NIELSEN MARKET SNAPSHOT: NEW ZEALAND
In the face of the pandemic, New Zealand imposed one of the toughest lockdowns in March in an effort to eliminate the covid-19 virus. Kiwis felt the economic impact of these restrictions with GDP contracting by 1.6% in Q1 2020 compared to a 0.5% increase in Q4 2019. This was to be expected, with approximately 15%[1] of New Zealand’s GDP contribution coming from the tourism and hospitality industry.
While travel restrictions, suspended operations of hospitality businesses and strict measures to contain the virus led to a significant achievement of 102 days of being covid-free until the second week of August, consumers sentiment (CCI[2] number) dropped to 86 in Q2 2020 versus 104 in Q1 2020.
Businesses and consumers in New Zealand are adversely affected due to the domino effect in job losses and shrinkage in income, with 68% of consumers in the Q2 2020 CCI survey saying that they are intending to cut their household expenses as compared to the previous year. As consumers prefer to stay home, survey results revealed that 23% of respondents said they would allocate monthly budgets to food and beverage at home, over 2% more than last year.
During the initial stages of the virus outbreak, consumers reacted to news cycles and ventured into pantry stocking for essentials, sanitisation necessities, health and safety related products and immunity boosters. New shopping behaviour in the FMCG sector at the onset of covid-19 saw an increase in cross-shopping—37% of households shopping at more than two retailers in the week before lockdown (+9.4 pts), FMCG ecommerce penetration—an additional 64,000 households purchasing online, and visits to non-major stores along with additional shopping trips were recorded. Category resets were observed early in the first quarter this year with preferences for DIY products such as cafe substitutes, home-made beverages, home baking and grooming products.

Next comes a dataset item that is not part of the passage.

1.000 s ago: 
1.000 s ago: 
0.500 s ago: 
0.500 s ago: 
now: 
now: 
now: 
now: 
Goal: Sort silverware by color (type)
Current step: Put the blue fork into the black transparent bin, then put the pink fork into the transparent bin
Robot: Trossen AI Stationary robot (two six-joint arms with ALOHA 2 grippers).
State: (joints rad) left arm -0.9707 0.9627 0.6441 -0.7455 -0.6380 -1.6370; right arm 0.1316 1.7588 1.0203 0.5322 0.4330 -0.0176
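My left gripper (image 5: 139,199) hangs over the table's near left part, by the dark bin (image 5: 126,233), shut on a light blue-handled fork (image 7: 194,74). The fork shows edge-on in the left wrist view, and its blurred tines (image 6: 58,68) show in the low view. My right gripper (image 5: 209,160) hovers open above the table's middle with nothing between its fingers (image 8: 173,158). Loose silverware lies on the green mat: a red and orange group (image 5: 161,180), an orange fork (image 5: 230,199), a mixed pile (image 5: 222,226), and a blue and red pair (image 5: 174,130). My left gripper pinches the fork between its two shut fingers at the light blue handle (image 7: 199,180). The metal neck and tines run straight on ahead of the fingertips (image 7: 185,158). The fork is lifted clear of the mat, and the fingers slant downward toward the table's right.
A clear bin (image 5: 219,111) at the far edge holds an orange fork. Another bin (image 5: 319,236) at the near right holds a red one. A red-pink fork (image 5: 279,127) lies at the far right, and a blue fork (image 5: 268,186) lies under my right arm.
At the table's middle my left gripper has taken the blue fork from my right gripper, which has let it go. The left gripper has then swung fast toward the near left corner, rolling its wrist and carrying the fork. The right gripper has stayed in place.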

Nielsen’s recent study - ‘Future Consequences of COVID-19’ points out that consumers are no longer indulging in a purchasing frenzy as a direct impact of increased transmission of the virus. Instead, structural changes and socio-economic factors are playing a larger role in consumers’ FMCG purchasing decisions.

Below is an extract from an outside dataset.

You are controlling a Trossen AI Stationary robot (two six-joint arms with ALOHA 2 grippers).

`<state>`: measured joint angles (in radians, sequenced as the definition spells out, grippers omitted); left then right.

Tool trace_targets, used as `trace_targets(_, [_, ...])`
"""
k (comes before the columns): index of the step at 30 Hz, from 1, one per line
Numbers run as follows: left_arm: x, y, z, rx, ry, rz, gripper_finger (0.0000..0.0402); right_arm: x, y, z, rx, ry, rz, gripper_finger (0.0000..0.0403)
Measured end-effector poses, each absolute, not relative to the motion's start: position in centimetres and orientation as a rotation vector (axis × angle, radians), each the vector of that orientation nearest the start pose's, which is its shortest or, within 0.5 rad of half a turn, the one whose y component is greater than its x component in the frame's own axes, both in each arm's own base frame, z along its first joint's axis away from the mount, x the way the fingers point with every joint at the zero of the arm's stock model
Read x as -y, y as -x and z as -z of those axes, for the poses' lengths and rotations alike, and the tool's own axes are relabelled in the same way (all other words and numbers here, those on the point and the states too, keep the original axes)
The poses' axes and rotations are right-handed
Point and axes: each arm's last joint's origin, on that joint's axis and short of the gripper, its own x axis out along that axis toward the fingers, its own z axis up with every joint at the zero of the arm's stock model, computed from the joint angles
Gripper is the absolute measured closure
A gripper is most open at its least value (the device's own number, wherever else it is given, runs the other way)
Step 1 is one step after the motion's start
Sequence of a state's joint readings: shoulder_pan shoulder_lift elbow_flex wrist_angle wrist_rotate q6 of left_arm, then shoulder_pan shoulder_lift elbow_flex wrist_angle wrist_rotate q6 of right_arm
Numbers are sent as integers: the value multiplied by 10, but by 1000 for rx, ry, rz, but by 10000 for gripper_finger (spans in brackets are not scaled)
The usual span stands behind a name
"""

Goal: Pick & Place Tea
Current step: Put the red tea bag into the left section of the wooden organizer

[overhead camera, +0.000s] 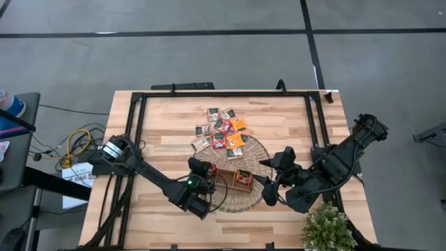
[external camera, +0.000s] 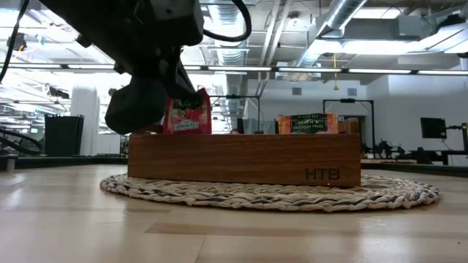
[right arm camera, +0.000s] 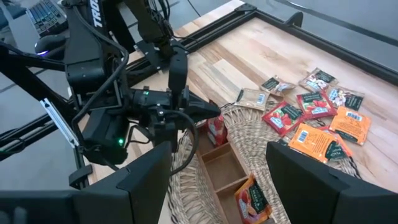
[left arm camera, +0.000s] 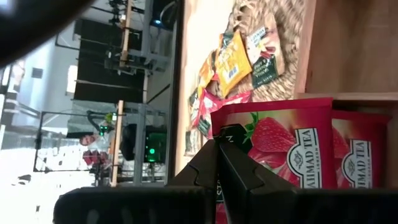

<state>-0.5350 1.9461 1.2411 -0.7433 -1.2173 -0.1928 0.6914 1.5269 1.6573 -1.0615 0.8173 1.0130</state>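
A brown wooden tray [external camera: 241, 157] sits on a round wicker mat [external camera: 270, 193] at the table's middle. A red tea sachet [left arm camera: 273, 143] stands in the tray's end compartment, with my left gripper [right arm camera: 208, 111] shut on it. A second red sachet [left arm camera: 360, 155] stands right behind it. An orange sachet [right arm camera: 252, 199] stands in another compartment. Several loose red, orange and pale sachets [overhead camera: 223, 129] lie on the mat's far edge and the table beyond. My right gripper [right arm camera: 214, 180] hangs open above the tray, touching nothing. My left gripper pinches the red sachet by its edge [left arm camera: 217, 124] between its two shut fingers. The fingers come from the table's left side, slanting slightly down. The sachet stands upright [external camera: 186, 115], its lower part behind the tray's wall.
A black rail frame [overhead camera: 223, 94] runs around the tabletop. A small green plant [overhead camera: 327, 226] stands at the near right corner. Cables [overhead camera: 77, 146] lie off the table's left edge. Bare wood lies near and left of the mat.
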Motion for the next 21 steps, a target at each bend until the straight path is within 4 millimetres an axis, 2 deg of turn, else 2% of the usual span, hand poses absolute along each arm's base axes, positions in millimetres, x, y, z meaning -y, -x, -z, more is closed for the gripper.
trace_targets(21, [157, -316, -156, -931, -968, -558, 401, -172, -241, -388, -535, -318, 420, 148])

In New Zealand, 41% of consumers said that their income was impacted as a result of the covid-19 pandemic, while 59% have had no impact to their income. As a result of income loss and unemployment, many consumers who are constrained to spend will continue to watch their wallets. For example, meal ingredients are driven by constrained spenders who are buying more bottled and canned sauces, soups, herbs and spices, frozen fish, cooking oils and canned fruits[3]. Meanwhile, insulated consumers are spending more in FMCG as a result of the homebody reset, purchasing small luxuries such as wine, chilled convenience food, snack foods & confectionery, fresh meals and vegetarian foods.

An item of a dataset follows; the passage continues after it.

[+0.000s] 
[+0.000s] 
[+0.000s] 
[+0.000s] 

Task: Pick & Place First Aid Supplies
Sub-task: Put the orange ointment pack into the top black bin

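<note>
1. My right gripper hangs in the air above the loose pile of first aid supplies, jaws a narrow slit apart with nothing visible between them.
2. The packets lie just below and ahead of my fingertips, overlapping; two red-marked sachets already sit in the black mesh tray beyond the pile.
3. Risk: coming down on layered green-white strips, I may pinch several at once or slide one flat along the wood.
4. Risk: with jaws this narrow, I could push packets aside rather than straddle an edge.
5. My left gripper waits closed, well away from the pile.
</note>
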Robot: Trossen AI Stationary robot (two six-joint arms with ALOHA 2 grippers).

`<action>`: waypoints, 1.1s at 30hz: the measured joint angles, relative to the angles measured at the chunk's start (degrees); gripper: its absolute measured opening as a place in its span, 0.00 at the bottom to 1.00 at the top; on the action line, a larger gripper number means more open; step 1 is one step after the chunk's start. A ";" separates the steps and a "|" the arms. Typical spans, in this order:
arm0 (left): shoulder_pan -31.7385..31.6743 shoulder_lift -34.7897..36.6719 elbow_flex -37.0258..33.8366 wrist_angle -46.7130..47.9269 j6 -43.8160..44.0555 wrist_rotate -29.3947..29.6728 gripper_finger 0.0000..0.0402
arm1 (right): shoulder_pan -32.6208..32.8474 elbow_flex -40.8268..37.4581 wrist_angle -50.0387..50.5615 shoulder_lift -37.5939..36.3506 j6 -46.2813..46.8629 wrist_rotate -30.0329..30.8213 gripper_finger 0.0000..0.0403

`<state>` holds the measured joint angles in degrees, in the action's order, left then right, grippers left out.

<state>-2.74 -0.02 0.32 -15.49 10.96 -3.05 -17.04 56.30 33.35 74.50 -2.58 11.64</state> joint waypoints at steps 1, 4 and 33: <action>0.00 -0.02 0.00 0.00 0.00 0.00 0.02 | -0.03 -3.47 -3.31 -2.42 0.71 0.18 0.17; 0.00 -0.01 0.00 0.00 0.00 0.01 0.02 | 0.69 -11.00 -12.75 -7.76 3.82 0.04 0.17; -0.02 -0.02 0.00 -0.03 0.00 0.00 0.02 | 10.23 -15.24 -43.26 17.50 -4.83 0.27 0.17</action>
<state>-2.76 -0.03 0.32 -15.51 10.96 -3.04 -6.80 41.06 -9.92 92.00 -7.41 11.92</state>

Nielsen anticipates that with a prolonged timeline for recovery, consumers will reset FMCG purchasing based on ‘basket’, ‘homebody’, ‘rationale’ and ‘affordability’ resets closely linked to what, where, why and how much consumers will buy in the immediate future. ‘Basket reset’ will reflect on the choice of FMCG products given that consumers will evaluate what they buy and also they will need to account for emerging basket essentials for health and safety. ‘Homebody reset’ is expected to push consumers towards self-care habits and using online platforms or stores in close proximity to adjust their homestay routines. ‘Rational reset’ in consumer behaviour is expected to direct the erstwhile discretionary spends on travel, entertainment and luxuries towards new products and solutions that fulfil small luxuries and rewards from spare cash spending. ‘Affordability reset’ plays a role in consumers seeking value from their purchasing and goven recent lack of ‘normal’ promotional activity in FMCG, consumers are likely to switch stores for pricing benefits and trade-off on brand choices.
’Retailers and manufacturers will need to re-adjust their strategies to meet the demands from this change and also look at promotional and pricing mechanisms to appeal to value-conscious consumers.